### DIRECTIONS FOR THIS TASK:
Return the listing below verbatim. Pictures do not belong in the copy.

++++ SUPPLIED INFORMATION ++++

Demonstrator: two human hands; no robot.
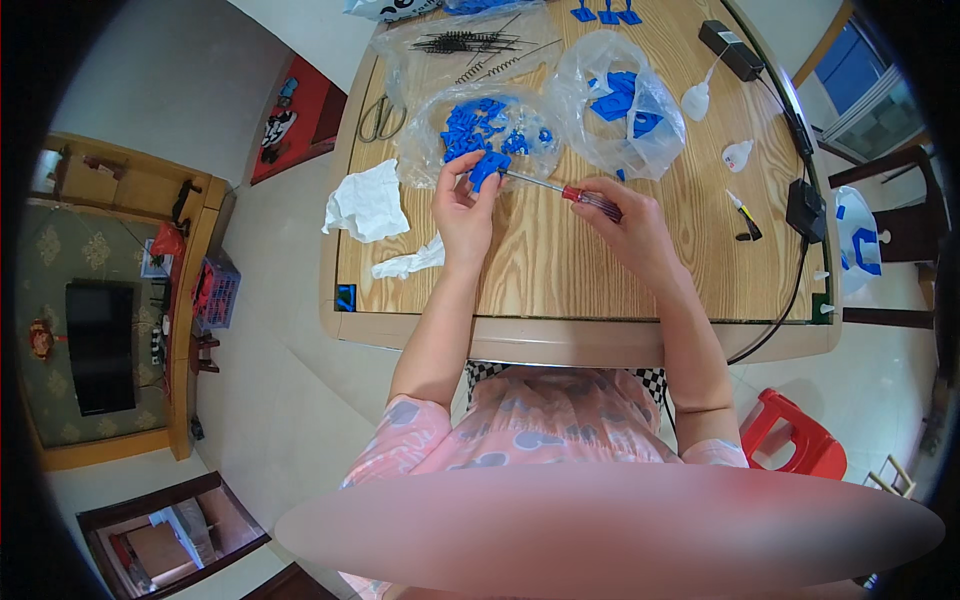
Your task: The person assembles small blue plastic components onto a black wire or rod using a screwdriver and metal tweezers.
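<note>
Between the thumb and fingers of my left hand (464, 212) is a small blue plastic part (489, 170), raised over the table. My right hand (632, 222) grips the red handle of a screwdriver (592, 200). Its metal shaft points left, and the tip meets the blue part or sits right beside it; the exact contact is too small to tell. Just beyond my hands, an opened clear plastic bag (545, 158) holds many small blue pieces (472, 128). To its right, another clear bag (655, 150) contains larger blue pieces (617, 98).
Scissors (381, 120) and crumpled white tissue (368, 203) lie on the wooden table (570, 285) at left. Black springs (468, 42) rest on plastic at the back. At right are a power adapter (731, 50), white squeeze bottles (697, 100), a small yellow-black tool (744, 214) and a black cable (795, 285).
</note>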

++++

### EXPECTED OUTPUT:
Demonstrator: two human hands; no robot.
Your task: The person assembles small blue plastic components onto a black wire or rod using a screwdriver and metal tweezers.
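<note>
Between the thumb and fingers of my left hand (464, 212) is a small blue plastic part (489, 170), raised over the table. My right hand (632, 222) grips the red handle of a screwdriver (592, 200). Its metal shaft points left, and the tip meets the blue part or sits right beside it; the exact contact is too small to tell. Just beyond my hands, an opened clear plastic bag (545, 158) holds many small blue pieces (472, 128). To its right, another clear bag (655, 150) contains larger blue pieces (617, 98).
Scissors (381, 120) and crumpled white tissue (368, 203) lie on the wooden table (570, 285) at left. Black springs (468, 42) rest on plastic at the back. At right are a power adapter (731, 50), white squeeze bottles (697, 100), a small yellow-black tool (744, 214) and a black cable (795, 285).
</note>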

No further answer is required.